## What is expected
Your reply should reproduce each line below exactly and carry none of the pictures.

----

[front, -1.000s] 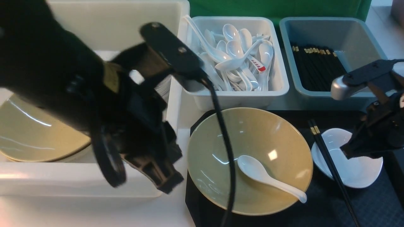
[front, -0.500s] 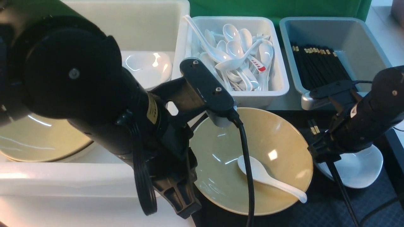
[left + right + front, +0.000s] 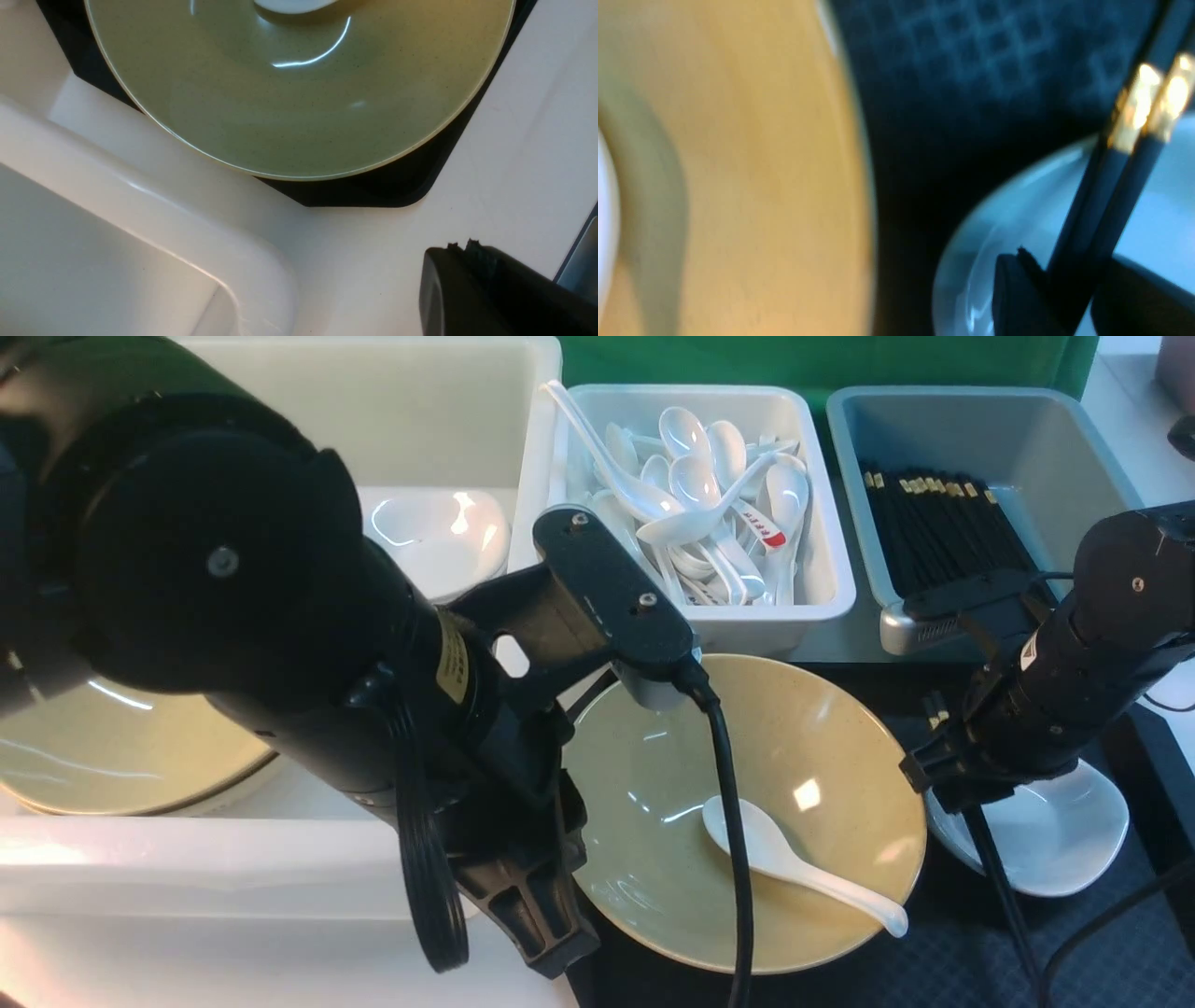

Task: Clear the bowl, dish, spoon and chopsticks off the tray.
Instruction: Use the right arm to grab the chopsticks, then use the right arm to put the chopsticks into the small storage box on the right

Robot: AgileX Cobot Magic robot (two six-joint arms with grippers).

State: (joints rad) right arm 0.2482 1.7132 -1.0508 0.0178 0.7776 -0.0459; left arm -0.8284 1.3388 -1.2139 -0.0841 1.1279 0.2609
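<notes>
Chopsticks (image 3: 1106, 196) now betw. right gripper (image 3: 1073, 298) jaws, prev. free

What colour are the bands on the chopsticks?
Gold bands on the black chopsticks, clearest in the right wrist view.

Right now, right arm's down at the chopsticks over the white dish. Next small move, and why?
Probably a short straight lift. The right end effector looks closed on the chopsticks near their gold-banded end, which lie across the dish on the tray. Raising first should clear the dish rim before any swing toward the grey-blue tub.
</notes>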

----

## Exercise result
[front, -1.000s] 
[front, -0.500s] 
[left + right + front, +0.000s] 

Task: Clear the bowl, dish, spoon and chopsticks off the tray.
Instruction: Use the right arm to grab the chopsticks, then use the right arm to put the chopsticks into the small storage box on the right

Robot: AgileX Cobot Magic robot (two six-joint arms with grippers).

State: (joints rad) right arm 0.2482 1.7132 -1.0508 0.0178 0.7776 -0.0459; left arm -0.8284 1.3388 -1.2139 -0.0841 1.1279 0.2609
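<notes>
Chopsticks (image 3: 1106, 196) now betw. right gripper (image 3: 1073, 298) jaws, prev. free

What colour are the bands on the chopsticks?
Gold bands on the black chopsticks, clearest in the right wrist view.

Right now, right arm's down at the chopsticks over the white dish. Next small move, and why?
Probably a short straight lift. The right end effector looks closed on the chopsticks near their gold-banded end, which lie across the dish on the tray. Raising first should clear the dish rim before any swing toward the grey-blue tub.
</notes>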

The answer was written out completely.